The problem – Your answer should consist of the listing, repeated exactly.

Data shown –
++++
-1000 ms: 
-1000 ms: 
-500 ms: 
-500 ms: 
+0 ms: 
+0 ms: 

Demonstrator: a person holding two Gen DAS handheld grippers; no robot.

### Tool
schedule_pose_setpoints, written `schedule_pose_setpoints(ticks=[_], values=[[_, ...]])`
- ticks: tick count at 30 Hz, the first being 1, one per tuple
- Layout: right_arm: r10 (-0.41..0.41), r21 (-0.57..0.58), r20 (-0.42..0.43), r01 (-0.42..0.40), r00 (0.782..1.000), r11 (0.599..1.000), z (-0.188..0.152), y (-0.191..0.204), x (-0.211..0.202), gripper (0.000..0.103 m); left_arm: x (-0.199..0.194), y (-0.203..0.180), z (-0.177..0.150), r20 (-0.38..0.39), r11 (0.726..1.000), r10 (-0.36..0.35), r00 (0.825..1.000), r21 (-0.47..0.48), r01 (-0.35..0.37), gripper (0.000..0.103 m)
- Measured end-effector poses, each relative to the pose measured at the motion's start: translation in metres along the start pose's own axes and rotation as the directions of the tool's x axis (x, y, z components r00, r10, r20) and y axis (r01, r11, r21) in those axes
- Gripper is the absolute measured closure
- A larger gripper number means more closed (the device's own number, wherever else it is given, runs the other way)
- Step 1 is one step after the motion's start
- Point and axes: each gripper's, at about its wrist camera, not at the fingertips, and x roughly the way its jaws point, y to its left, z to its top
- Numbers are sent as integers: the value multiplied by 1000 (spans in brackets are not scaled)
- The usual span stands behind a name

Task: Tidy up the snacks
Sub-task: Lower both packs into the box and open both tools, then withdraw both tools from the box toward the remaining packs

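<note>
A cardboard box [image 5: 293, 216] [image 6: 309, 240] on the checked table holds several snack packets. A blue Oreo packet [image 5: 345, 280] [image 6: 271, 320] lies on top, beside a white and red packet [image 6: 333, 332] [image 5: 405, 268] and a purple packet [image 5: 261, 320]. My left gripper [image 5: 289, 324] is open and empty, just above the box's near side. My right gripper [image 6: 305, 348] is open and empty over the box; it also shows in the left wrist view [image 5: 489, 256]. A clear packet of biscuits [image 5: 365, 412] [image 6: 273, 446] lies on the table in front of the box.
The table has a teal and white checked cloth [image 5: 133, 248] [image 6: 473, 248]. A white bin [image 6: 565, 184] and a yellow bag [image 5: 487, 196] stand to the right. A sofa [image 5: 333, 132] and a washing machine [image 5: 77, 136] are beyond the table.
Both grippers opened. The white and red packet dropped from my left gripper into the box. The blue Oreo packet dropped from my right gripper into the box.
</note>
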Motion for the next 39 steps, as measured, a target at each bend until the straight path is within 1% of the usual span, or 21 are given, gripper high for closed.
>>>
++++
Result of this task –
-1000 ms: 
-1000 ms: 
-500 ms: 
-500 ms: 
+0 ms: 
+0 ms: 

Demonstrator: a person holding two Gen DAS handheld grippers; no robot.

### Tool
schedule_pose_setpoints, written `schedule_pose_setpoints(ticks=[_], values=[[_, ...]])`
- ticks: tick count at 30 Hz, the first being 1, one per tuple
- Layout: right_arm: r10 (-0.41..0.41), r21 (-0.57..0.58), r20 (-0.42..0.43), r01 (-0.42..0.40), r00 (0.782..1.000), r11 (0.599..1.000), z (-0.188..0.152), y (-0.191..0.204), x (-0.211..0.202), gripper (0.000..0.103 m); left_arm: x (-0.199..0.194), y (-0.203..0.180), z (-0.177..0.150), r20 (-0.38..0.39), r11 (0.726..1.000), r10 (-0.36..0.35), r00 (0.825..1.000), r21 (-0.47..0.48), r01 (-0.35..0.37), gripper (0.000..0.103 m)
- Measured end-effector poses, each relative to the pose measured at the motion's start: translation in metres along the start pose's own axes and rotation as the directions of the tool's x axis (x, y, z components r00, r10, r20) and y axis (r01, r11, r21) in those axes
- Gripper is the absolute measured closure
- A larger gripper number means more closed (the device's own number, wherever else it is given, runs the other way)
- Step 1 is one step after the motion's start
- Point and axes: each gripper's, at about its wrist camera, not at the fingertips, and x roughly the way its jaws point, y to its left, z to its top
- Numbers are sent as integers: the value multiplied by 1000 (spans in brackets are not scaled)
- The usual span stands behind a name

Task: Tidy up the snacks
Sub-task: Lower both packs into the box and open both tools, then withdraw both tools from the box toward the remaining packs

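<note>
A cardboard box [image 5: 293, 216] [image 6: 309, 240] on the checked table holds several snack packets. A blue Oreo packet [image 5: 345, 280] [image 6: 271, 320] lies on top, beside a white and red packet [image 6: 333, 332] [image 5: 405, 268] and a purple packet [image 5: 261, 320]. My left gripper [image 5: 289, 324] is open and empty, just above the box's near side. My right gripper [image 6: 305, 348] is open and empty over the box; it also shows in the left wrist view [image 5: 489, 256]. A clear packet of biscuits [image 5: 365, 412] [image 6: 273, 446] lies on the table in front of the box.
The table has a teal and white checked cloth [image 5: 133, 248] [image 6: 473, 248]. A white bin [image 6: 565, 184] and a yellow bag [image 5: 487, 196] stand to the right. A sofa [image 5: 333, 132] and a washing machine [image 5: 77, 136] are beyond the table.
Both grippers opened. The white and red packet dropped from my left gripper into the box. The blue Oreo packet dropped from my right gripper into the box.
</note>
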Motion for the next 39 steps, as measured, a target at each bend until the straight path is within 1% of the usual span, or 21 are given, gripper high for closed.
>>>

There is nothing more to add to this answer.